* [TASK DETAILS] Output every line of the material exactly, omitting images.

* [INFORMATION PROVIDED]
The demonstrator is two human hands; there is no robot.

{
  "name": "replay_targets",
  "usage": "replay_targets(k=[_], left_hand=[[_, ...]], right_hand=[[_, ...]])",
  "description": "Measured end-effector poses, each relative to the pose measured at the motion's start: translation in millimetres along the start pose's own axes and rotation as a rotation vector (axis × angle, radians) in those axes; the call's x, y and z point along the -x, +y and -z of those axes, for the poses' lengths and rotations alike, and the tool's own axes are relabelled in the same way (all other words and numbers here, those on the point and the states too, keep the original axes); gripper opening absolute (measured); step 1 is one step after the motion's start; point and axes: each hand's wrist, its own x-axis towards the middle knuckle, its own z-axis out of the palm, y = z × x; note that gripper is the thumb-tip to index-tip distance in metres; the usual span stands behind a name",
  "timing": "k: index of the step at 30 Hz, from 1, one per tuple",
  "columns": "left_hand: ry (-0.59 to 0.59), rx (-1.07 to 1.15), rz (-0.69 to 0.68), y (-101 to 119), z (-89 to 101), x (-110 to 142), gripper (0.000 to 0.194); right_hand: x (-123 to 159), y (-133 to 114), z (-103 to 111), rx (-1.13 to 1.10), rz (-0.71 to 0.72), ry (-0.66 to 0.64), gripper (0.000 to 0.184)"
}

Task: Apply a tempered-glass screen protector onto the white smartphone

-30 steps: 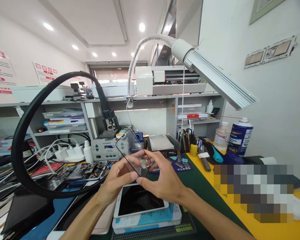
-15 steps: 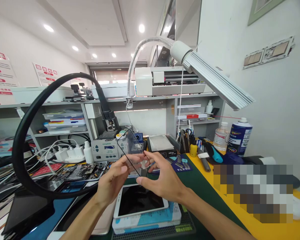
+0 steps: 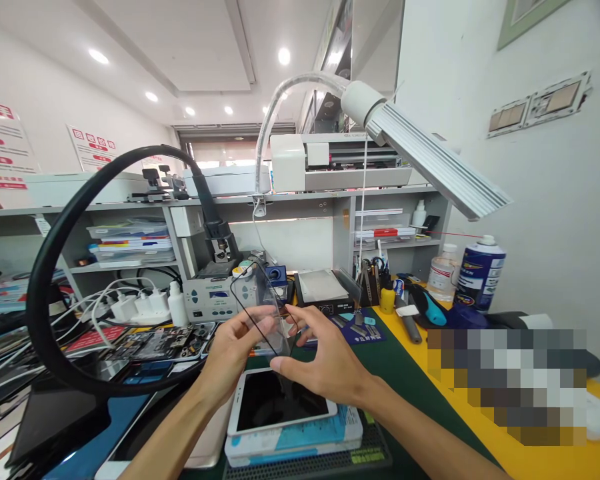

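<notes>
I hold a thin clear glass screen protector [image 3: 258, 301] with a black border up in front of me, tilted on edge. My left hand [image 3: 233, 357] pinches its lower left side and my right hand [image 3: 325, 363] grips its lower right edge with thumb and fingers. Below my hands a white phone [image 3: 275, 403] lies face up with a dark screen, resting on a blue and white box [image 3: 305, 443].
A black ring magnifier lamp [image 3: 60, 267] stands at the left. A white gooseneck lamp [image 3: 430, 167] hangs overhead. A soldering station [image 3: 213, 299], chargers [image 3: 135, 305], bottles [image 3: 480, 273] and tools crowd the shelf. Phone parts [image 3: 155, 343] lie at the left. The yellow mat [image 3: 430, 363] runs along the right.
The glass has tipped slightly leftward and my fingers have shifted along its lower edge. The phone has not moved.
</notes>
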Motion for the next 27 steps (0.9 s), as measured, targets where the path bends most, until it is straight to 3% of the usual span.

* [EXERCISE SOLUTION]
The demonstrator is two human hands; there is no robot.

{
  "name": "replay_targets",
  "usage": "replay_targets(k=[_], left_hand=[[_, ...]], right_hand=[[_, ...]])",
  "description": "Measured end-effector poses, each relative to the pose measured at the motion's start: translation in millimetres along the start pose's own axes and rotation as a rotation vector (axis × angle, radians) in those axes; the call's x, y and z point along the -x, +y and -z of those axes, for the poses' lengths and rotations alike, and the tool's own axes are relabelled in the same way (all other words and numbers here, those on the point and the states too, keep the original axes); gripper opening absolute (measured); step 1 is one step after the motion's start; point and axes: each hand's wrist, its own x-axis towards the middle knuckle, its own z-axis out of the palm, y = z × x; note that gripper is the thumb-tip to index-tip distance in metres; the usual span stands behind a name",
  "timing": "k: index of the step at 30 Hz, from 1, one per tuple",
  "columns": "left_hand: ry (-0.59 to 0.59), rx (-1.07 to 1.15), rz (-0.69 to 0.68), y (-101 to 119), z (-89 to 101), x (-110 to 142), gripper (0.000 to 0.194); right_hand: x (-123 to 159), y (-133 to 114), z (-103 to 111), rx (-1.13 to 1.10), rz (-0.71 to 0.72), ry (-0.66 to 0.64), gripper (0.000 to 0.184)"
}

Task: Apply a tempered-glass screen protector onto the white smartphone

-30 steps: 
-15 steps: 
+0 steps: 

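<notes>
I hold a thin clear glass screen protector [image 3: 258, 301] with a black border up in front of me, tilted on edge. My left hand [image 3: 233, 357] pinches its lower left side and my right hand [image 3: 325, 363] grips its lower right edge with thumb and fingers. Below my hands a white phone [image 3: 275, 403] lies face up with a dark screen, resting on a blue and white box [image 3: 305, 443].
A black ring magnifier lamp [image 3: 60, 267] stands at the left. A white gooseneck lamp [image 3: 430, 167] hangs overhead. A soldering station [image 3: 213, 299], chargers [image 3: 135, 305], bottles [image 3: 480, 273] and tools crowd the shelf. Phone parts [image 3: 155, 343] lie at the left. The yellow mat [image 3: 430, 363] runs along the right.
The glass has tipped slightly leftward and my fingers have shifted along its lower edge. The phone has not moved.
</notes>
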Motion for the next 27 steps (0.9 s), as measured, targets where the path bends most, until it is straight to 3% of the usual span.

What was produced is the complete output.